Stochastic programming is a subfield of mathematical programming concerned with optimization problems subjected to uncertainty. Many engineering problems with random elements can be accurately modeled as a stochastic program. In particular, decision problems associated with hydropower operations motivate the application of stochastic programming. When complex decision-support problems are considered, the corresponding stochastic programming models often grow too large to store and solve on a single computer. This clarifies the need for parallel approaches that could enable efficient treatment of large-scale stochastic programs in a distributed environment. In this thesis, we develop mathematical and computational tools in order to facilitate distributed stochastic programs that can be efficiently stored and solved.
First, we present a software framework for stochastic programming implemented in the Julia language. A key feature of the framework is the support for distributing stochastic programs in memory. Moreover, the framework includes a large set of structure-exploiting algorithms for solving stochastic programming problems. These algorithms are based on the classical L-shaped and progressive-hedging algorithms and can run in parallel on distributed stochastic programs. The distributed performance of our software tools is improved by exploring algorithmic innovations and software patterns. We present the architecture of the framework and highlight key implementation details. Finally, we provide illustrative examples of stochastic programming functionality and benchmarks on large-scale problems.

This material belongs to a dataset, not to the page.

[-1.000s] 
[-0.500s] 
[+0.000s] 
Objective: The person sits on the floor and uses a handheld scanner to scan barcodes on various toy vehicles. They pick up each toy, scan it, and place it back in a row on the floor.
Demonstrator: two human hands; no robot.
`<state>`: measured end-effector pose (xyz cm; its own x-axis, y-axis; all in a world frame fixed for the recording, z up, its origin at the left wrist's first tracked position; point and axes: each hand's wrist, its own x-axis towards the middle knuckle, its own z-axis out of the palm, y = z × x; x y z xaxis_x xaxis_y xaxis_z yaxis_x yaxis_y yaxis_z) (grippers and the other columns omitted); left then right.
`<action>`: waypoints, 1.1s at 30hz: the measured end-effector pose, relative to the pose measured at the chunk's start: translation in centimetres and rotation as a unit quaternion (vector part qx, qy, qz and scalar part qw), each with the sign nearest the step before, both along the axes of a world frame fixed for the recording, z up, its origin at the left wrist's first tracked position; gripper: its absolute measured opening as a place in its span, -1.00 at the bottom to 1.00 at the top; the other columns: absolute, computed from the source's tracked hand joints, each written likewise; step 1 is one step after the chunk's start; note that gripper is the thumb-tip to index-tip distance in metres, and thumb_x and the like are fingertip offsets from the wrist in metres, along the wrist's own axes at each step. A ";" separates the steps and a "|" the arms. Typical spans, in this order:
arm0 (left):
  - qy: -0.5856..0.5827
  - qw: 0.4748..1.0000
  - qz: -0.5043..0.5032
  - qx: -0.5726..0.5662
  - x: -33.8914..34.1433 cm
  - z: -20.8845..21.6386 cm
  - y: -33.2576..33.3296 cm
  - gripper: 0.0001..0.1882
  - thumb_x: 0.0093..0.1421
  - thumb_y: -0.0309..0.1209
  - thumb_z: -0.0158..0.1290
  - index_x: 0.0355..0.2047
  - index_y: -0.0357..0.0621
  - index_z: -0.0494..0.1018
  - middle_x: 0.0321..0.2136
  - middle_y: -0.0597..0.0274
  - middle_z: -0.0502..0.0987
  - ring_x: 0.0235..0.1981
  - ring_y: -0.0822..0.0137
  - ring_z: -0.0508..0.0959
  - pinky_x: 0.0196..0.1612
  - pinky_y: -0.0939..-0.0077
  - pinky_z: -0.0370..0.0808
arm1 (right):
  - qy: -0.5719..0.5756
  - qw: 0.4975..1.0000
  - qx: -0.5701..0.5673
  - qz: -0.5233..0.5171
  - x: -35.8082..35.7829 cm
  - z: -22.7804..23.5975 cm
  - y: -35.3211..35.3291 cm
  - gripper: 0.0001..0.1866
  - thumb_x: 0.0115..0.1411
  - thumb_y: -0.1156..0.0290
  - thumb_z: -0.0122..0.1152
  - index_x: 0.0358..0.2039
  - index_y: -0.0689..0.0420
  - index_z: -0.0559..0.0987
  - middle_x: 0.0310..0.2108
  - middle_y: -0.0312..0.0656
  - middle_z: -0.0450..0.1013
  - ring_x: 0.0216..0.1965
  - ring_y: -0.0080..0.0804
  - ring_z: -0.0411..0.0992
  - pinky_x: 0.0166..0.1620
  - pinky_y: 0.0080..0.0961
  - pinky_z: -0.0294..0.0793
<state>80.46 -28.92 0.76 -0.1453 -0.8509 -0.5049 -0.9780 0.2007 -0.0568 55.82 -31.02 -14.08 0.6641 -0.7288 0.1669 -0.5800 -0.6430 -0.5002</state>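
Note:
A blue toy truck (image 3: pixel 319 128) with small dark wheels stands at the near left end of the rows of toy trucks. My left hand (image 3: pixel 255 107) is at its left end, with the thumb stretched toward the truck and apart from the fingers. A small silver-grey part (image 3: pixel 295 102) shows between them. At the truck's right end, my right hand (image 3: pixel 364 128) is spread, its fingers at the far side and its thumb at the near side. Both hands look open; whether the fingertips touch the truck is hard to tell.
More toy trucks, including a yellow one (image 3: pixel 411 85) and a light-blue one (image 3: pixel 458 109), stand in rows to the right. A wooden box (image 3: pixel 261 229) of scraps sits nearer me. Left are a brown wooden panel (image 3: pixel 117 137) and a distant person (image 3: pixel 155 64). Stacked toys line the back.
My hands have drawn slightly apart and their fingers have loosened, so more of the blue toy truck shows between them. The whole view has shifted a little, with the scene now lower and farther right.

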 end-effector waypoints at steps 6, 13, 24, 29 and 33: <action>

Then, we pursue further algorithmic improvements to the distributed L-shaped algorithm. Specifically, we consider the use of dynamic cut aggregation. We develop theoretical results on convergence and complexity and then showcase performance improvements in numerical experiments. We suggest several aggregation schemes that are based on parameterized selection rules. Before we perform large-scale experiments, the aggregation parameters are determined by a tuning procedure. In brief, cut aggregation can yield major performance improvements to L-shaped algorithms in distributed settings.
Finally, we consider an application to hydropower operations. The day-ahead planning problem involves specifying optimal order volumes in a deregulated electricity market, without knowledge of the next-day market price, and then optimizing the hydropower production. We provide a detailed introduction to the day-ahead model and explain how we can implement it with our computational tools. This covers a complete procedure of gathering data, generating forecasts from the data, and finally formulating and solving a stochastic programming model of the day-ahead problem. Using a sample-based algorithm that internally relies on our structure-exploiting solvers, we obtain tight confidence intervals around the optimal solution of the day-ahead problem.